Timing Marks on the 273 [66 Barracuda]

Nope, but that is what I used to think also, the vacuum should be highest at idle.
A lean fuel charge burns slower so you need more spark advance, which is what happens when you have a lot of vacuum.




THere is no vacuum advance at WOT only at idle or cruising.

We're talking a street car here. He's not running the engine at WOT. Even at the initial WOT, you get vacuum advance until the manifold vacuum drops. At that point, the RPM's are up a bit and the mechanical advance takes over. If you ran your vacuum advance hose directly to the intake along with say 10 degrees of initial timing, you would have somewhere around 25-30 degrees combined at idle.
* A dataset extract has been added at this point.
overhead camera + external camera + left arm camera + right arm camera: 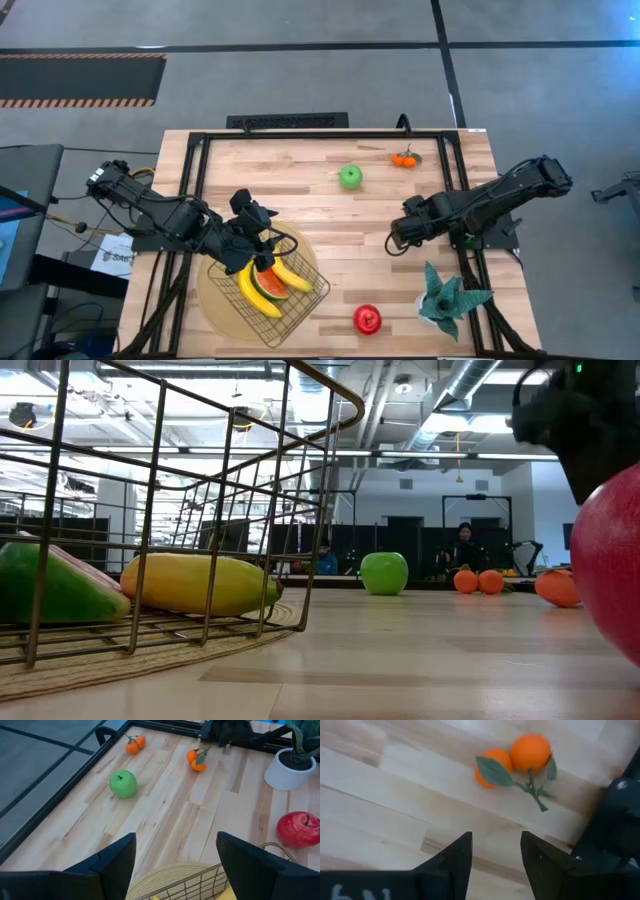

Way too much and bound to ping on you. With using the proper ported vacuum outlet on the carb, initial stays at 10 degrees at idle, but, then advances as soon as you open the throttle. Sure, the vacuum will drop off if you stay in it, but, that doesn't last long in normal driving. On a drag car, or, an engine with a radical cam, you don't even use a vacuum advance, because you don't have enough vacuum to work one properly. Gas mileage will suffer without one, but, that's not a concern on a drag car. They just use a distributor with more mechanical advance range and slightly more initial timing. All it takes is for you to hook up a vacuum gauge with a T-fitting to the proper port on the carb, and watch the timing light as you work the throttle to see how that works.